Segment Start: DATASET EXTRACT

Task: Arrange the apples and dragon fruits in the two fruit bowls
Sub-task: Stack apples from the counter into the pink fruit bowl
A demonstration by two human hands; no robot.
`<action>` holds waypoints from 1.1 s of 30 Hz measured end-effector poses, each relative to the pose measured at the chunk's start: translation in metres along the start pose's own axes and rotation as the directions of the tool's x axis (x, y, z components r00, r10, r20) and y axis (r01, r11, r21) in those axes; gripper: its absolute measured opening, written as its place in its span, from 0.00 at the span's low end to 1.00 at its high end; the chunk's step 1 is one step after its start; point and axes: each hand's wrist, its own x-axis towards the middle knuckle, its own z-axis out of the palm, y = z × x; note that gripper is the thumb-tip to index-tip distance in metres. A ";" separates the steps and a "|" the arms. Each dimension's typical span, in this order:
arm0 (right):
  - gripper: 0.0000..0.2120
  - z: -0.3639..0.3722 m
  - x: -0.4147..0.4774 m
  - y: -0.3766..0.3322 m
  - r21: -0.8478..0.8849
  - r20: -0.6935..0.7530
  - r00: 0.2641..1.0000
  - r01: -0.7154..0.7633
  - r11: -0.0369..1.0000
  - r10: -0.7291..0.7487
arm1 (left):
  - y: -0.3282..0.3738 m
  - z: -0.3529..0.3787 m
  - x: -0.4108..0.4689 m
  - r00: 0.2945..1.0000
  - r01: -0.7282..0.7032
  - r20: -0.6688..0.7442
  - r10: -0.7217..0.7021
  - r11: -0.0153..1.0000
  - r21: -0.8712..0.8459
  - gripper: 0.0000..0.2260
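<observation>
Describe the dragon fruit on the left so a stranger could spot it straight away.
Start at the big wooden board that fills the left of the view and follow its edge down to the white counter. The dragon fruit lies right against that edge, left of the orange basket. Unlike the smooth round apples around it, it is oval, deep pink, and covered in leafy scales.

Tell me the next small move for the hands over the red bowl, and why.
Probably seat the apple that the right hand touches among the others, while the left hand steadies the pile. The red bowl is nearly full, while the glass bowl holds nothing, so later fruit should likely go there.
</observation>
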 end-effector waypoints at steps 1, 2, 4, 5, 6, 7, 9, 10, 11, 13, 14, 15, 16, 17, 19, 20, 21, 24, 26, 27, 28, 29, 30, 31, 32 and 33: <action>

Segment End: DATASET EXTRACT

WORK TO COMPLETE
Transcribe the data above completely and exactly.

RESPONSE TO THIS EXERCISE
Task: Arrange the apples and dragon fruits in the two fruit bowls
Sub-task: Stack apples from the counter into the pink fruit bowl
A demonstration by two human hands; no robot.
`<action>` holds waypoints from 1.1 s of 30 Hz measured end-effector poses, each relative to the pose measured at the chunk's start: translation in metres along the start pose's own axes and rotation as the directions of the tool's x axis (x, y, z components r00, r10, r20) and y axis (r01, r11, r21) in those axes; gripper: its absolute measured opening, written as its place in its span, from 0.00 at the span's low end to 1.00 at its high end; the chunk's step 1 is one step after its start; point and axes: each hand's wrist, its own x-axis towards the middle knuckle, its own z-axis out of the palm, y = z × x; note that gripper is the thumb-tip to index-tip distance in metres. A ";" separates the steps and a "|" the arms. Each dimension's typical span, in this order:
arm0 (right):
  - gripper: 0.0000..0.2120
  - z: -0.3639..0.3722 m
  - x: -0.4147..0.4774 m
  - y: -0.3766..0.3322 m
  - r21: -0.8478..0.8849
  - r20: -0.6935..0.7530
  - r00: 0.2641..1.0000
  - r01: -0.7154..0.7633
  - r11: -0.0369..1.0000
  - r10: -0.7291..0.7487
arm1 (left):
  - y: -0.3282..0.3738 m
  - z: -0.3529..0.3787 m
  - x: -0.4108..0.4689 m
  - r00: 0.2945..1.0000
  - r01: -0.7282..0.7032
  - r20: -0.6688..0.7442
  - r10: -0.7217..0.7021
  - r11: -0.0153..1.0000
  - r21: -0.8712..0.8459
  - gripper: 0.0000..0.2260
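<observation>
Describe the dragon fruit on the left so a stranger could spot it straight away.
Start at the big wooden board that fills the left of the view and follow its edge down to the white counter. The dragon fruit lies right against that edge, left of the orange basket. Unlike the smooth round apples around it, it is oval, deep pink, and covered in leafy scales.

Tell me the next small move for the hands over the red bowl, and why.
Probably seat the apple that the right hand touches among the others, while the left hand steadies the pile. The red bowl is nearly full, while the glass bowl holds nothing, so later fruit should likely go there.
</observation>
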 end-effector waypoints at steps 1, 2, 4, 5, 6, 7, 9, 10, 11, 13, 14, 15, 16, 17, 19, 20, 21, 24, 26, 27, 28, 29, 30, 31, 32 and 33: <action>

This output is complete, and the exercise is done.